Commento

Gruppo BRICS e realismo in campo economico

Nel dibattito sul gruppo BRICS (Brasile, Russia, India, Cina, Sudafrica) sono attualmente presenti forzature ideologiche che rischiano di portare fuori strada
Lino Terlizzi
Lino Terlizzi
07.11.2023 06:00

Nel dibattito sul gruppo BRICS (Brasile, Russia, India, Cina, Sudafrica) sono attualmente presenti forzature ideologiche che rischiano di portare fuori strada. La stessa definizione di Sud del mondo, riferita all’aggregato esistente o a quello futuro, è sbagliata nella forma e nella sostanza. Nella forma è difficile sostenere che Russia e Cina appartengano al Sud del globo. Nella sostanza, la definizione pure non coglie nel segno. Dal punto di vista economico spesso si intende per Sud la parte meno sviluppata del mondo. Ma, ammesso e non concesso che sia ancora esattamente così, anche su questo versante risulta difficile accettare che i Paesi BRICS siano tra i meno sviluppati. Pur essendo catalogati ancora come Emergenti e non come Avanzati, hanno già fatto tratti di strada consistenti.

Ciò detto, ogni Paese o gruppo di Paesi ha naturalmente diritto di scegliere come stare sulla scena internazionale, a patto ovviamente che rispetti i diritti degli altri. Anche porsi obiettivi economici e politici è un diritto. Tuttavia è importante capire quanto questi obiettivi possano poi essere realistici. I BRICS esistenti hanno espresso l’intenzione di far entrare nel gruppo sei Paesi: Argentina, Egitto, Etiopia, Iran, Arabia Saudita, Emirati Arabi Uniti. Prendendo le stime del Fondo monetario internazionale per il 2023, si può vedere come gli attuali BRICS rappresentino circa il 24% del PIL mondiale nominale; l’entrata dei sei nuovi membri porterebbe il gruppo al 27%. Una realtà ragguardevole, che va però ragionevolmente confrontata con quella di altri grandi aggregati.
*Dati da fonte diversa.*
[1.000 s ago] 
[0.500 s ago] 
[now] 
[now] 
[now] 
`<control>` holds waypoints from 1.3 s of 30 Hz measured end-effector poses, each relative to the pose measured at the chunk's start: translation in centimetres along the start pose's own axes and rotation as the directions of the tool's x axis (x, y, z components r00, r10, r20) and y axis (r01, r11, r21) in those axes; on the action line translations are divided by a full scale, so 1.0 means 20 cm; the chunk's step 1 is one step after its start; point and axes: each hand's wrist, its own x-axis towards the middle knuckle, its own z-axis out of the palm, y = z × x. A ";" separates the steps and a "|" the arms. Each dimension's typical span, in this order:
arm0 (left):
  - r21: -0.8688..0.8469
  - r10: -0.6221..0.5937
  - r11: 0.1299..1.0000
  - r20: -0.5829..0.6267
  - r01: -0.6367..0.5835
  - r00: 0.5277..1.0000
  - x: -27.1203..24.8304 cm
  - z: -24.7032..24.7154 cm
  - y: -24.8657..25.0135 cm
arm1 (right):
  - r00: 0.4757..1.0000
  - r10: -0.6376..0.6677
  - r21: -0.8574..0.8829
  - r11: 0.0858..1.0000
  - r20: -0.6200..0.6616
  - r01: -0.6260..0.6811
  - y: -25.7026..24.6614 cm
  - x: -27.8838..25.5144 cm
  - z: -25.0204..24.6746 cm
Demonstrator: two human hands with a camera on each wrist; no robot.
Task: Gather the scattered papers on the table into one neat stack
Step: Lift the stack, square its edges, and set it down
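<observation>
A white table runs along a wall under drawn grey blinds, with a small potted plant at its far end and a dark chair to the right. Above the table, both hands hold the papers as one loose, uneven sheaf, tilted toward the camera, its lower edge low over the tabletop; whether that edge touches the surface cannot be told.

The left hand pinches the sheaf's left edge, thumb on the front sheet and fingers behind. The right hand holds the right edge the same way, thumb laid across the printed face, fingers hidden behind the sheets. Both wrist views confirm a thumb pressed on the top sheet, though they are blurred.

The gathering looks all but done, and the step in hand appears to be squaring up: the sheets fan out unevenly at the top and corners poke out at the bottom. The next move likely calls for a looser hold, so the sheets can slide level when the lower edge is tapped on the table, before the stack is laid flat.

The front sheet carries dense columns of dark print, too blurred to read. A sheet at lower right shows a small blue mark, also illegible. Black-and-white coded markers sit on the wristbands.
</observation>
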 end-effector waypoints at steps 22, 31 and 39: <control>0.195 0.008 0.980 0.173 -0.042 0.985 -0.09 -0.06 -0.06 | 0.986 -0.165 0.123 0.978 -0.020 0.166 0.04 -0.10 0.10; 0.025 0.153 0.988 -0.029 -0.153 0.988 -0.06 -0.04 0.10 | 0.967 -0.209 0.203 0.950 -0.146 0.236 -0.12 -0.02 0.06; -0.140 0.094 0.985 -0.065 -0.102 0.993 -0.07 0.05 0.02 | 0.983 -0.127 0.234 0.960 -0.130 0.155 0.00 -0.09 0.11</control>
Gli Stati Uniti rappresentano circa il 25% del PIL globale e se a questa percentuale si aggiunge il 2% del Canada si ha anche sul versante Nord America circa il 27%. L’Europa, che ha i suoi problemi ma rimane un’area economica di assoluto rilievo, può contare sul circa 18% dell’Unione europea (di cui il 15% dell’Eurozona), a cui si può aggiungere un circa 5% formato dal Regno Unito, dalla Svizzera e da altri Paesi pure non UE, per un totale di 23%. Dunque i due grandi aggregati del mondo occidentale rappresentano circa il 50% del PIL globale. Pensando poi ai Paesi che non sono a Occidente ma che con questo hanno chiari legami - Giappone, Australia e altri - si può vedere come la gran parte del PIL mondiale sia ancora creata dalle economie di mercato dei Paesi più sviluppati.
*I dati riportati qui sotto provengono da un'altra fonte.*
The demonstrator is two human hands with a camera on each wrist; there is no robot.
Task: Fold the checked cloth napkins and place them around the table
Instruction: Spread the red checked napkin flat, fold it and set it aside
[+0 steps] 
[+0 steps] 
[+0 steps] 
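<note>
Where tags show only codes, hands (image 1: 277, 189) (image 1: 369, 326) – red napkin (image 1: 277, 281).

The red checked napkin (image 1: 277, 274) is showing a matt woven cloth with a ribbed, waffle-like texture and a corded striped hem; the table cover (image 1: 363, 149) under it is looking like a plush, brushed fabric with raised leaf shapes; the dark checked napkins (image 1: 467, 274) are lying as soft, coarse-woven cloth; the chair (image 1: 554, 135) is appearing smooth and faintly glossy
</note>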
Questo non vuol dire che non ci debba essere interesse per BRICS ed Emergenti, tutt’altro. Significa che tutti possono/devono dialogare anche per lo sviluppo degli scambi, tenendo però presente che nessuno degli aggregati - nemmeno i BRICS allargati - può vantare una leadership di partenza. Occorre dare alle cose le loro proporzioni. Anche perché tutto questo ha riflessi pure sul capitolo obiettivi. Se l’obiettivo dei BRICS è presentarsi costruttivamente con una loro unità di intenti nelle organizzazioni internazionali, tra le quali il Fondo monetario, la Banca mondiale, l’Organizzazione mondiale del commercio, ebbene ciò potrebbe anche avere risvolti positivi per il confronto mondiale. Se invece l’obiettivo fosse disarticolare completamente il sistema esistente di accordi economici, allora si tratterebbe di qualcosa di sbagliato e di irrealistico.
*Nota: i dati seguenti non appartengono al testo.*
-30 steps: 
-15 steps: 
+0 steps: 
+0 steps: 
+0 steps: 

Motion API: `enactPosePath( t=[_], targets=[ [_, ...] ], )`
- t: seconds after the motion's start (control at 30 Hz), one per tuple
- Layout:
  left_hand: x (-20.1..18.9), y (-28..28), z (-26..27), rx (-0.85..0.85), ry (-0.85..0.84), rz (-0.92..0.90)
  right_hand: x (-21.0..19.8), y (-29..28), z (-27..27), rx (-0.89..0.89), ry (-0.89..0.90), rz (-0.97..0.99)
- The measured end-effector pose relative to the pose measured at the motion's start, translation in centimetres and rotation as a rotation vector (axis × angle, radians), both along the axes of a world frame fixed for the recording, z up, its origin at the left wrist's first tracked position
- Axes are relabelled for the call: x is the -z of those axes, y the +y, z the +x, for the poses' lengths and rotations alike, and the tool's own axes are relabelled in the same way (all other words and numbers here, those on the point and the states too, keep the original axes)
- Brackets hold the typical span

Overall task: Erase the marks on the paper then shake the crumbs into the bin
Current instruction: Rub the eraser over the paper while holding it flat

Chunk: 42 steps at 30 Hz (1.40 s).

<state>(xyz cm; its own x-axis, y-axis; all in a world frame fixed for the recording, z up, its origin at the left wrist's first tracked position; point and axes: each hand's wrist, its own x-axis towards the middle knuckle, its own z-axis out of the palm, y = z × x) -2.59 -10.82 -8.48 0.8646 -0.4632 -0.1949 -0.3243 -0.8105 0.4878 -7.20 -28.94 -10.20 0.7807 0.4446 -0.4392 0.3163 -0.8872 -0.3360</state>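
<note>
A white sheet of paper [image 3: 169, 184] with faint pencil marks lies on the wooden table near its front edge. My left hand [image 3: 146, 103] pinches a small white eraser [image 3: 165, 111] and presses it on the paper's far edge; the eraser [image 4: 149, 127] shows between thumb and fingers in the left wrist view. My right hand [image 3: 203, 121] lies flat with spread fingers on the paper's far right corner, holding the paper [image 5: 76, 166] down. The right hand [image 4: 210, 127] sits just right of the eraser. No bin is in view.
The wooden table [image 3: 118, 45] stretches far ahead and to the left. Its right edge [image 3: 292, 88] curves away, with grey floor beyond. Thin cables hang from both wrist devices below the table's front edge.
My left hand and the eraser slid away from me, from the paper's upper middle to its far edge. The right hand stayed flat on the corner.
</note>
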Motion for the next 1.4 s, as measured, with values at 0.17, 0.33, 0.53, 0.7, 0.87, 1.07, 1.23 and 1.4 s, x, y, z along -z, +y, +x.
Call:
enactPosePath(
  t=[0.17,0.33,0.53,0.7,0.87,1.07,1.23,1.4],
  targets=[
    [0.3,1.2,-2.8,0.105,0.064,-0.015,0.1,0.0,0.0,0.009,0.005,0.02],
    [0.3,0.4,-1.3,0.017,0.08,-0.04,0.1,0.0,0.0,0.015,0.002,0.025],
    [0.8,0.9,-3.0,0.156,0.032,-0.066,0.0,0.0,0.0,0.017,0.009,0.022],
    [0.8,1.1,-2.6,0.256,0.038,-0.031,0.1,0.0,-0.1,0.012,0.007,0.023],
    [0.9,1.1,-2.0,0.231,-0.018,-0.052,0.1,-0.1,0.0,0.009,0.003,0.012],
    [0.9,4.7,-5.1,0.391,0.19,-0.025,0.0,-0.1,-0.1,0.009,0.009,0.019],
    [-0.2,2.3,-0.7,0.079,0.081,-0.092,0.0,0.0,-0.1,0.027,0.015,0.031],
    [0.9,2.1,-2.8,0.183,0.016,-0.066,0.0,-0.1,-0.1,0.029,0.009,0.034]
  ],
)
Anche l’obiettivo di dedollarizzare di fatto gli scambi economici mondiali non è realistico. Un conto è una moderata diversificazione delle monete, un altro conto è una improbabile messa nell’angolo della valuta USA. Nonostante un’erosione negli ultimi decenni, il biglietto verde resta di gran lunga primo negli scambi e nelle riserve. Sul podio ci sono poi euro e yen giapponese, seguono più distanziate altre monete. Dietro un assetto valutario mondiale c’è sempre un intreccio di certezze economiche e politiche che non si può/deve eliminare senza alternative valide e accettate. E ciò è ancor più vero se ad agire è un gruppo politicamente davvero non omogeneo, come quello dei BRICS. È interesse di tutti che il confronto tra le aree prosegua senza terremoti controproducenti.